Binary Function Similarity Detection: A Practical Introduction

2163 Words, est. 9min

Reverse engineering a binary is slow. For a trained analyst, a single complex binary can take hundreds of hours to fully understand. That number is not an exaggeration. You are working without source code, often without symbols that would tell you a function’s name or the types of its arguments, and with only a rough sense of what the software is even supposed to do. The job is fundamentally about separating signal from noise, and most functions in a binary are noise. printfs, mallocs, and strcpys, oh my!. It’s boilerplate as far as the eye can see. An experienced analyst learns to recognize these on sight and skip them, but that pattern-matching takes time to develop, and requires combing through the whole binary anyway. Skilled reverse engineers are expensive and in short supply. What’s an intelligence agency to do?

Malware is also more predictable than you might think. Most malware authors are not cryptographers inventing new primitives from scratch. They are engineers working desperately to drain your most annoying friend’s bitcoin wallet so their families don’t get sent to a gulag. They iterate on what they know already works. A ransomware family that evades detection today will be tweaked slightly next month when it stops working, not thrown out and rewritten. The core logic is reused. The structure is reused. Often, specific functions are reused verbatim.

When you’re operating at a function level of granularity, there’s more overlap between malware and goodware than you might think. Stuff malware does like opening sockets, creating mutexes, or encrypting files, is stuff regular files do all the time. An analyst separates the good from bad only by looking at what the functions do in concert.

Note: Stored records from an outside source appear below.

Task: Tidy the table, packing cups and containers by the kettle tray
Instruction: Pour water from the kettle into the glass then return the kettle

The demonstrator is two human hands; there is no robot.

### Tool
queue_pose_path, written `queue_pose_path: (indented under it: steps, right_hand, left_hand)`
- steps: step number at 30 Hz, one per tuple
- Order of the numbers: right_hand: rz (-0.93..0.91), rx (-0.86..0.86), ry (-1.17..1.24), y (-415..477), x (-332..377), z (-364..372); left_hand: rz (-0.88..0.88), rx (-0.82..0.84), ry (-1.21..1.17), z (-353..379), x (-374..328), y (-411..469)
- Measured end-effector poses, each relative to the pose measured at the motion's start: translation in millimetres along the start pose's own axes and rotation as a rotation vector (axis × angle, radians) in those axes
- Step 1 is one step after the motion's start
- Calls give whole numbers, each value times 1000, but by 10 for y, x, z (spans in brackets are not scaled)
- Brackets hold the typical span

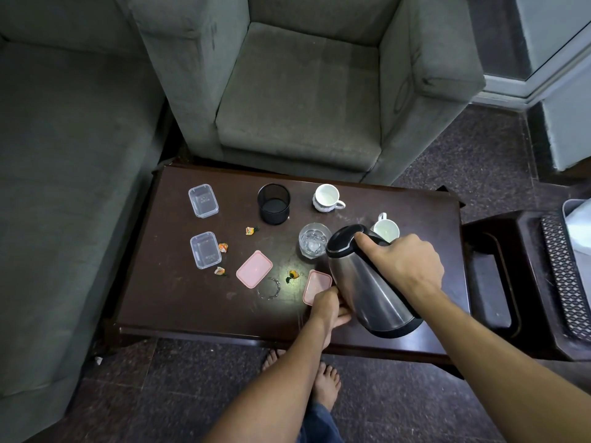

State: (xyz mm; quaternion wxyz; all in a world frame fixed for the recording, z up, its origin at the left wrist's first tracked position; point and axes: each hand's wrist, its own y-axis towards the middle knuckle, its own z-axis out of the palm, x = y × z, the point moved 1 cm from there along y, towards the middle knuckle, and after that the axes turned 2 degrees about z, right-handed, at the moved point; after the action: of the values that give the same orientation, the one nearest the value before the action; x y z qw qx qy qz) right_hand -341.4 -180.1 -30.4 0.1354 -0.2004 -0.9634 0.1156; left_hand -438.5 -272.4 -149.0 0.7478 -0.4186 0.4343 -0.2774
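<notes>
The right hand (pixel 403 266) is gripping the black plastic handle of the kettle (pixel 367 289), fingers curled round it and the thumb lying along the domed black lid. The kettle is a brushed steel cone with a black base ring, and it is leaning over the near right part of the dark, scuffed wooden counter (pixel 179 298). I cannot tell whether its base is touching the wood. The left hand (pixel 327 310) is pressing flat against the kettle's lower wall, fingers fairly straight and their tips hiding behind the steel.

A pink lid (pixel 316 287), rectangular with rounded corners, is lying just beside that hand, one edge covered by the kettle. A second pink lid (pixel 254 269) is sitting further left, near a thin clear ring (pixel 269 287) that is hard to make out. A faceted glass (pixel 313 241) is standing just behind the kettle lid. One white cup (pixel 387 230) is peeking out behind the right hand, half hidden; another white cup (pixel 326 198) is standing clear at the back beside a black mesh cylinder (pixel 274 203). Two clear plastic containers (pixel 203 200) (pixel 205 250) are sitting at the left, with crumpled orange wrappers (pixel 223 247) scattered nearby. A dark recessed tray (pixel 489 282) is sitting just off the counter's right end.
</notes>
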Motion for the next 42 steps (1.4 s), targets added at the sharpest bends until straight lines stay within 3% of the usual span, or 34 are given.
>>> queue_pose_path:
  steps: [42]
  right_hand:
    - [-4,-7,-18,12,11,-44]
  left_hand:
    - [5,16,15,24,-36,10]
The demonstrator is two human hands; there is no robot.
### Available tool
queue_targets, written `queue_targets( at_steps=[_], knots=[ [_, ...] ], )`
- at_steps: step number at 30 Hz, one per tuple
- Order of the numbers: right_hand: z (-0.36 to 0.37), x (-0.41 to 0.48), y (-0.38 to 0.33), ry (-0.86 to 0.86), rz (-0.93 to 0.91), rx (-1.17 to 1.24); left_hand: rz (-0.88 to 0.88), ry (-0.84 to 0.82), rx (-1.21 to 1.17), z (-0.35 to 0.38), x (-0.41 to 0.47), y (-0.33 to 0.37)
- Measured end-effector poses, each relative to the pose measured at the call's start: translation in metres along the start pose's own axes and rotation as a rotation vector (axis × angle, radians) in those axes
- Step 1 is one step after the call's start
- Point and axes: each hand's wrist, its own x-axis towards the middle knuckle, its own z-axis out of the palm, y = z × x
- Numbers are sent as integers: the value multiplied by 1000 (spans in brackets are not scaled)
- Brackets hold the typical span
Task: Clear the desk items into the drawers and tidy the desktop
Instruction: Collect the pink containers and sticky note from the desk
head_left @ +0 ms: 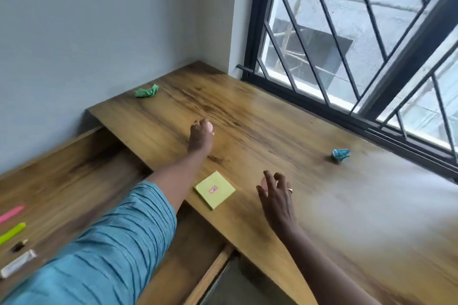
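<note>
Left hand (201, 132), frame centre, curls round a small pink lump (209, 127) over the desk (272, 119). Right hand (275, 195), lower centre, fingers half curled; grasp cannot be told. Yellow notepad (215, 189) lies between them.

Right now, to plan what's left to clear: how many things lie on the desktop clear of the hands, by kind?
Crumpled paper: 2, green wad and blue wad
Sticky-note pads: 1, yellow pad
Total: 3
Not counted: pinkish bit in the left hand; a pink blur at the right hand.
</note>
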Motion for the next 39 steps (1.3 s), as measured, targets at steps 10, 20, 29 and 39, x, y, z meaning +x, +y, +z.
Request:
queue_targets(
  at_steps=[10, 20, 29, 39],
  knots=[
    [5, -134, -52, 103, -218, -112, 124, 27, 39, -92, -167, -67],
    [53, -201, -143, -66, -263, -3, 36, -187, 171, -174, -264, -178],
    [127, -203, -197, -264, -129, 80, 75, -491, 177, -139, -283, -234],
    [191, -194, -226, -340, 287, 90, 434, -782, 228, -104, -252, -279]
  ],
)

Binary function similarity detection (BFSD) is the idea that we can automate the recognition of “I have seen this function before.” Given a function from an unknown binary, a similarity system answers: what known functions does this most closely resemble, and from what binaries did they come? The payoff is significant. An analyst who can instantly label 80% of a binary’s functions as known-benign or known-malicious is an analyst who can focus on the 20% that actually matters.

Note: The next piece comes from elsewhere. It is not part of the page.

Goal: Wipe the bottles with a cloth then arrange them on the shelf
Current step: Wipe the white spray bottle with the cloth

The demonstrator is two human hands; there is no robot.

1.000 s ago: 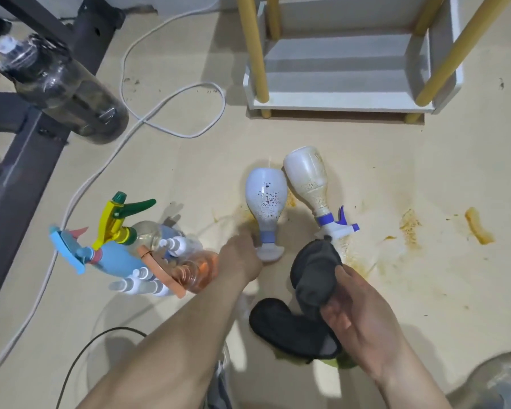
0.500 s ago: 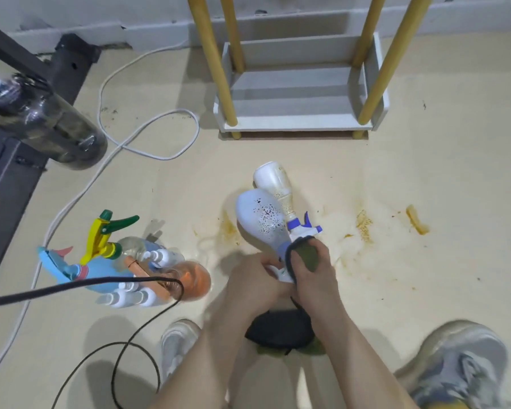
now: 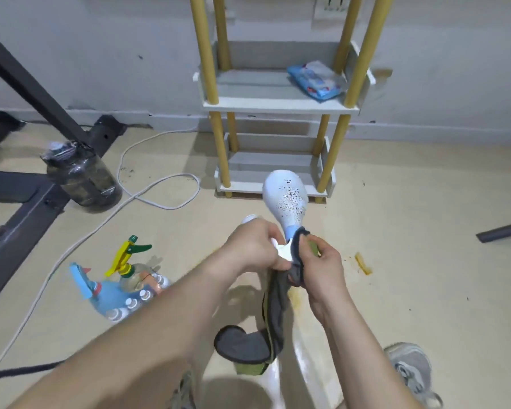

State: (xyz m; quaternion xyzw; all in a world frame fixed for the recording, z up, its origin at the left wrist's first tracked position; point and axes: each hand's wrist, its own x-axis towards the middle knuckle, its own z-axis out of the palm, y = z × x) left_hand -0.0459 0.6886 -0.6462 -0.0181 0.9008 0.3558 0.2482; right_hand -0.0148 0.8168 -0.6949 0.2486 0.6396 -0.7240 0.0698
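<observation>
A pale blue spray bottle (image 3: pixel 285 199) speckled with dark spots is lifted off the floor, its base pointing away from me. My left hand (image 3: pixel 255 249) grips its white spray head. My right hand (image 3: pixel 322 268) presses a dark grey cloth (image 3: pixel 273 314) against the bottle's neck; the rest of the cloth hangs down between my arms. Part of a second white bottle (image 3: pixel 250 218) peeks out behind my left hand. The white shelf (image 3: pixel 278 104) with yellow posts stands against the wall beyond.
A cluster of spray bottles (image 3: pixel 121 281) lies on the floor at the left. A dark water jug (image 3: pixel 81 175), a black metal frame (image 3: pixel 27 202) and a white cable (image 3: pixel 148 196) are further left. A blue packet (image 3: pixel 317 79) lies on the middle shelf. My shoe (image 3: pixel 412 370) is lower right.
My left hand took the spotted bottle by its spray head and lifted it off the floor. My right hand brought the cloth up to its neck. The view tilted up toward the shelf.
</observation>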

What a Similarity System Looks Like

At a high level, every BFSD system has three components (or maybe four, depending on how you count).

The first is a known function database. This whole exercise is useless without something to compare against. In practice this means a large indexed collection of functions with known provenance: open source libraries, malware samples, compiler boilerplate. You name it. Throw it on the pile. The query is “find me the nearest neighbors to this function in the database.”. How do you decide what those are?

That’s where the similarity model comes in. It takes two functions and produces a score. This is the part that gets academics hot and bothered, and its where most of the energy in the field is right now. It might be a hand-crafted heuristic (like Ghidra’s BSim), a classical embedding model, or a transformer trained on millions of function pairs. Think about it like a recommendation algorithm, except instead of showing you woodworking videos or new music, it shows you known malware or a hundred thousand copies of __raise_security_token.

An important and related part is the representation layer that converts the functions into something a model can reason about. This might be just the raw bytes, disassembly, control flow graphs, intermediate representations, or decompiled pseudocode. The choice here matters enormously, and I will come back to it.

The final part is the interface, which highlights functions that don’t match anything in the database (the kind of thing an analyst would be very interested in) or shows useful information about the ones that do match. This is the part that the analyst actually interacts with, and can make or break the system. Trust is paramount. In my experience, analysts develop their own customized workflows. This gives them an understanding about how their tools work, and whether they work well. Many have a distrust of machine learning based solutions. I could go into why I think that is, but suffice to say: presentation matters.

The Representation Cone

Here is where I want to spend some time, because I think the framing most people use for this problem is wrong, especially in academia.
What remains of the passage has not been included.